┌──

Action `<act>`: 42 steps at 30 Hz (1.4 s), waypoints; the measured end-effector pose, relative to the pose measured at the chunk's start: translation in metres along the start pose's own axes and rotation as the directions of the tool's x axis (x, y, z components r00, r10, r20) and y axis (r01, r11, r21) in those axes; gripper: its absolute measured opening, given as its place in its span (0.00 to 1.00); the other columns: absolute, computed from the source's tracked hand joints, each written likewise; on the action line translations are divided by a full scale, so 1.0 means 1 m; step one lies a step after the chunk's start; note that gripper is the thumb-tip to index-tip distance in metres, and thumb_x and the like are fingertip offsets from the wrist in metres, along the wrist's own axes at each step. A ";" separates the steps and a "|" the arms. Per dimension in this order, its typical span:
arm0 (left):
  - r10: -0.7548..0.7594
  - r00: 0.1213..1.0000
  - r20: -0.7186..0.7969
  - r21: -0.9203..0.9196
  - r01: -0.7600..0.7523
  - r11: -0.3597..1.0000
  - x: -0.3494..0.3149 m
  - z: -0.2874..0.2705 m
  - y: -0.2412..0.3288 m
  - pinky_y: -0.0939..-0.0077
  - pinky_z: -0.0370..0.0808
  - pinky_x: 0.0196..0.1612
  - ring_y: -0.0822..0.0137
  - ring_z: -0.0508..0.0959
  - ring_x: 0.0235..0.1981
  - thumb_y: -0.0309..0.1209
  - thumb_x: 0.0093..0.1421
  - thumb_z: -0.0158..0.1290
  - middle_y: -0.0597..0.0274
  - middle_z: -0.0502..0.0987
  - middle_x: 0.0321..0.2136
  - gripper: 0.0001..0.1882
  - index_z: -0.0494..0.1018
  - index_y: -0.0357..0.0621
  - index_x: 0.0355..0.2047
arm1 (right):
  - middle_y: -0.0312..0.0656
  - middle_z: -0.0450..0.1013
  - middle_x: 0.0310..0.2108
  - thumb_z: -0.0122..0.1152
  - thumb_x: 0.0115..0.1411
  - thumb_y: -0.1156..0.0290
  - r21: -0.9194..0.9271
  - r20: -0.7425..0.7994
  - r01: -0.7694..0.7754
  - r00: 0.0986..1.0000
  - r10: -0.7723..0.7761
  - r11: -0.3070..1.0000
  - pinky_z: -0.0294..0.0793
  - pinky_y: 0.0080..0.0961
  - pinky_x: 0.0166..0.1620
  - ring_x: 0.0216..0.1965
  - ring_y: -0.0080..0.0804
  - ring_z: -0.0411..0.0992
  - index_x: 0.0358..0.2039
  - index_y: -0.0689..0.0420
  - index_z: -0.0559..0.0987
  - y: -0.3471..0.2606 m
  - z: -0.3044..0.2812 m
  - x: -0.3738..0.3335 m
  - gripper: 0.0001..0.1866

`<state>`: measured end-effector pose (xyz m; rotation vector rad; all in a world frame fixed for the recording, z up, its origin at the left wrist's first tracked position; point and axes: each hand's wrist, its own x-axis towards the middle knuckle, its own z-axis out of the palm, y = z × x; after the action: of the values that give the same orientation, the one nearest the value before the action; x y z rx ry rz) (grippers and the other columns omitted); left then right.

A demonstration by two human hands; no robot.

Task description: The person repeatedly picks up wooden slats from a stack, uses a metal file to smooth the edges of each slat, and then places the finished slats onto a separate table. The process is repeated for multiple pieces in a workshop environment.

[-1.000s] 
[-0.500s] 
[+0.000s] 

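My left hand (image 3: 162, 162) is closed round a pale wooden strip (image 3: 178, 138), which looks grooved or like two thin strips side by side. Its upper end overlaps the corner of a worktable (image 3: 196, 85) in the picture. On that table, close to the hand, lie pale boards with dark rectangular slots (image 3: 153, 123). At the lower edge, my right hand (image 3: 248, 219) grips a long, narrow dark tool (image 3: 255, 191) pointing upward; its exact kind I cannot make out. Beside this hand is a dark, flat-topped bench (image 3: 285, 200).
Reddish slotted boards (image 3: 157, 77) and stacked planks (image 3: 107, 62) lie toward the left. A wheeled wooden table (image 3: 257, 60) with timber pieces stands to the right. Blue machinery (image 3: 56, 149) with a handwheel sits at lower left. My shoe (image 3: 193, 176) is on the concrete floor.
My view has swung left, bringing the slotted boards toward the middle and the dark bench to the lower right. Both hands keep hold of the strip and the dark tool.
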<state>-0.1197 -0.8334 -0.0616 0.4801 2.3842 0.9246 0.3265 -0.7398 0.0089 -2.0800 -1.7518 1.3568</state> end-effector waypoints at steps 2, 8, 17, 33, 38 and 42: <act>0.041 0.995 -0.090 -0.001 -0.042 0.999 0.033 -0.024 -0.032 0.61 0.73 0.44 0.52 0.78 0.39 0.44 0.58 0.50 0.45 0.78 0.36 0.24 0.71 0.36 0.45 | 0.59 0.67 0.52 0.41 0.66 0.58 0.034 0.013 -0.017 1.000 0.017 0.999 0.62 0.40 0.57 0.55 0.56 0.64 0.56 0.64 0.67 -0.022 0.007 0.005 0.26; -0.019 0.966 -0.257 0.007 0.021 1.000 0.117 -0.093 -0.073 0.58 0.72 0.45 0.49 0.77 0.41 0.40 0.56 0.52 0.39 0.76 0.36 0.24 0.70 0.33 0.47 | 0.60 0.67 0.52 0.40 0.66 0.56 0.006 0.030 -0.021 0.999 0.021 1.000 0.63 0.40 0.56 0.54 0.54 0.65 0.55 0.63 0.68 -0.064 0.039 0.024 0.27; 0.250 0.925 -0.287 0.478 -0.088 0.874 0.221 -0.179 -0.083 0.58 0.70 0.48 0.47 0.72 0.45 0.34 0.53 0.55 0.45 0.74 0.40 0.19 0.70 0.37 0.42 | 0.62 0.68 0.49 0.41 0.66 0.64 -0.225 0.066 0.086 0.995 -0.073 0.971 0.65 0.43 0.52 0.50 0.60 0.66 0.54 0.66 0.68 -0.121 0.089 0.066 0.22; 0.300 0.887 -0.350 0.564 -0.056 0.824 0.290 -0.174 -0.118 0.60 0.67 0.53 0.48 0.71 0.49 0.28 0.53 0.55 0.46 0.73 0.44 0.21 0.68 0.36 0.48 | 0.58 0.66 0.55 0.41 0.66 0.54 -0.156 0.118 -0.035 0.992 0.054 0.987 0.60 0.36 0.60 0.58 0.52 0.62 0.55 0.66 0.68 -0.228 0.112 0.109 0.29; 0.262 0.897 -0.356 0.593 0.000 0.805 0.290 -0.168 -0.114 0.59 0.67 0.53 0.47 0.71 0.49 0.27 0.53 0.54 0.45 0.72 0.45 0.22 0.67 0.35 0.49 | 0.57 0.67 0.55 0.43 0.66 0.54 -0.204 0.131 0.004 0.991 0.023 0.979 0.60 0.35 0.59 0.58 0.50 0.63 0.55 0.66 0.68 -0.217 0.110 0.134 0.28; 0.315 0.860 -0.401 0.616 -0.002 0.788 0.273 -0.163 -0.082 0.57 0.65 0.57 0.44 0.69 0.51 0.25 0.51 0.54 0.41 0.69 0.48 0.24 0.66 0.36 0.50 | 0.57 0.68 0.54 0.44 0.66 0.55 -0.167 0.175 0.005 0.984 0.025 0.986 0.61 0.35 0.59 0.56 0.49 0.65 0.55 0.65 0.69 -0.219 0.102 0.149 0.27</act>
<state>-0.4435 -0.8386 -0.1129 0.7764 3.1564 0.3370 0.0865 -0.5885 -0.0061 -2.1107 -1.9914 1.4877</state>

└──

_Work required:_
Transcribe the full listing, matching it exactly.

_Exercise output:_
Action `<act>`: 42 steps at 30 Hz (1.4 s), waypoints; the measured end-effector pose, relative to the pose measured at the chunk's start: translation in metres along the start pose's own axes and rotation as the directions of the tool's x axis (x, y, z components r00, r10, r20) and y axis (r01, r11, r21) in those axes; gripper: its absolute measured opening, given as its place in its span (0.00 to 1.00); the other columns: absolute, computed from the source's tracked hand joints, each written likewise; on the action line translations are divided by a full scale, so 1.0 means 1 m; step one lies a step after the chunk's start; note that gripper is the thumb-tip to index-tip distance in metres, and thumb_x and the like are fingertip offsets from the wrist in metres, along the wrist's own axes at each step. A ";" separates the steps and a "|" the arms. Per dimension in this order, its typical span:
arm0 (left):
  - r10: -0.7548..0.7594
  - r00: 0.1213..1.0000
  - r20: -0.7186..0.7969
  - r21: -0.9203..0.9196
  - r01: -0.7600..0.7523
  - r11: -0.3597..1.0000
  - x: -0.3494..0.3149 m
  - z: -0.2874..0.2705 m
  - y: -0.2412..0.3288 m
  - pinky_y: -0.0939..-0.0077
  - pinky_z: -0.0370..0.0808
  - pinky_x: 0.0196..0.1612
  - ring_y: -0.0822..0.0137
  - ring_z: -0.0508..0.0959
  - ring_x: 0.0235..0.1981
  - thumb_y: -0.0309..0.1209
  - thumb_x: 0.0093..0.1421
  - thumb_z: -0.0158..0.1290
  - middle_y: -0.0597..0.0274
  - middle_z: -0.0502..0.0987
  - middle_x: 0.0321..0.2136
  - gripper: 0.0001..0.1882
  - index_z: -0.0494..0.1018
  - index_y: -0.0357..0.0621
  - index_x: 0.0355..0.2047
arm1 (right):
  - middle_y: -0.0312..0.0656
  - middle_z: -0.0450..0.1013
  - middle_x: 0.0310..0.2108
  - thumb_z: -0.0122..0.1152
  - thumb_x: 0.0115..0.1411
  - thumb_y: -0.1156..0.0290
  - r21: -0.9194..0.9271
  - r20: -0.7425..0.7994
  - r01: -0.7694..0.7754
  - r00: 0.0986..1.0000
  - r10: -0.7723..0.7761
  - r11: -0.3070..1.0000
  - pinky_z: -0.0294..0.0793
  - pinky_y: 0.0080..0.0961
  - pinky_x: 0.0166..0.1620
  - ring_x: 0.0216..0.1965
  - ring_y: -0.0080..0.0804
  - ring_z: -0.0411..0.0992
  - index_x: 0.0358..0.2039
  - index_y: -0.0689..0.0420
  - index_z: -0.0559..0.0987
  - y: -0.3471..0.2606 m
  - z: -0.3044..0.2812 m
  - x: -0.3738..0.3335 m
  - gripper: 0.0001..0.1866

`<state>`: measured end-effector pose (xyz m; rotation vector rad; all in a world frame fixed for the recording, z up, its origin at the left wrist's first tracked position; point and axes: each hand's wrist, its own x-axis towards the middle knuckle, its own z-axis out of the palm, y = z × x; after the action: of the values that give the same orientation, the one nearest the value before the action; x y z rx ry rz) (grippers and the other columns omitted); left then right.

A demonstration by two human hands; no robot.

Task description: The person repeatedly picks up wooden slats from a stack, uses a metal file to smooth the edges of each slat, and then places the finished slats onto a separate table. The process is repeated for multiple pieces in a workshop environment.

[-1.000s] 
[-0.500s] 
[+0.000s] 

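My left hand (image 3: 162, 162) is closed round a pale wooden strip (image 3: 178, 138), which looks grooved or like two thin strips side by side. Its upper end overlaps the corner of a worktable (image 3: 196, 85) in the picture. On that table, close to the hand, lie pale boards with dark rectangular slots (image 3: 153, 123). At the lower edge, my right hand (image 3: 248, 219) grips a long, narrow dark tool (image 3: 255, 191) pointing upward; its exact kind I cannot make out. Beside this hand is a dark, flat-topped bench (image 3: 285, 200).
Reddish slotted boards (image 3: 157, 77) and stacked planks (image 3: 107, 62) lie toward the left. A wheeled wooden table (image 3: 257, 60) with timber pieces stands to the right. Blue machinery (image 3: 56, 149) with a handwheel sits at lower left. My shoe (image 3: 193, 176) is on the concrete floor.
My view has swung left, bringing the slotted boards toward the middle and the dark bench to the lower right. Both hands keep hold of the strip and the dark tool.
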<state>-0.1197 -0.8334 -0.0616 0.4801 2.3842 0.9246 0.3265 -0.7398 0.0089 -2.0800 -1.7518 1.3568</state> end-effector waypoints at steps 2, 8, 17, 33, 38 and 42: <act>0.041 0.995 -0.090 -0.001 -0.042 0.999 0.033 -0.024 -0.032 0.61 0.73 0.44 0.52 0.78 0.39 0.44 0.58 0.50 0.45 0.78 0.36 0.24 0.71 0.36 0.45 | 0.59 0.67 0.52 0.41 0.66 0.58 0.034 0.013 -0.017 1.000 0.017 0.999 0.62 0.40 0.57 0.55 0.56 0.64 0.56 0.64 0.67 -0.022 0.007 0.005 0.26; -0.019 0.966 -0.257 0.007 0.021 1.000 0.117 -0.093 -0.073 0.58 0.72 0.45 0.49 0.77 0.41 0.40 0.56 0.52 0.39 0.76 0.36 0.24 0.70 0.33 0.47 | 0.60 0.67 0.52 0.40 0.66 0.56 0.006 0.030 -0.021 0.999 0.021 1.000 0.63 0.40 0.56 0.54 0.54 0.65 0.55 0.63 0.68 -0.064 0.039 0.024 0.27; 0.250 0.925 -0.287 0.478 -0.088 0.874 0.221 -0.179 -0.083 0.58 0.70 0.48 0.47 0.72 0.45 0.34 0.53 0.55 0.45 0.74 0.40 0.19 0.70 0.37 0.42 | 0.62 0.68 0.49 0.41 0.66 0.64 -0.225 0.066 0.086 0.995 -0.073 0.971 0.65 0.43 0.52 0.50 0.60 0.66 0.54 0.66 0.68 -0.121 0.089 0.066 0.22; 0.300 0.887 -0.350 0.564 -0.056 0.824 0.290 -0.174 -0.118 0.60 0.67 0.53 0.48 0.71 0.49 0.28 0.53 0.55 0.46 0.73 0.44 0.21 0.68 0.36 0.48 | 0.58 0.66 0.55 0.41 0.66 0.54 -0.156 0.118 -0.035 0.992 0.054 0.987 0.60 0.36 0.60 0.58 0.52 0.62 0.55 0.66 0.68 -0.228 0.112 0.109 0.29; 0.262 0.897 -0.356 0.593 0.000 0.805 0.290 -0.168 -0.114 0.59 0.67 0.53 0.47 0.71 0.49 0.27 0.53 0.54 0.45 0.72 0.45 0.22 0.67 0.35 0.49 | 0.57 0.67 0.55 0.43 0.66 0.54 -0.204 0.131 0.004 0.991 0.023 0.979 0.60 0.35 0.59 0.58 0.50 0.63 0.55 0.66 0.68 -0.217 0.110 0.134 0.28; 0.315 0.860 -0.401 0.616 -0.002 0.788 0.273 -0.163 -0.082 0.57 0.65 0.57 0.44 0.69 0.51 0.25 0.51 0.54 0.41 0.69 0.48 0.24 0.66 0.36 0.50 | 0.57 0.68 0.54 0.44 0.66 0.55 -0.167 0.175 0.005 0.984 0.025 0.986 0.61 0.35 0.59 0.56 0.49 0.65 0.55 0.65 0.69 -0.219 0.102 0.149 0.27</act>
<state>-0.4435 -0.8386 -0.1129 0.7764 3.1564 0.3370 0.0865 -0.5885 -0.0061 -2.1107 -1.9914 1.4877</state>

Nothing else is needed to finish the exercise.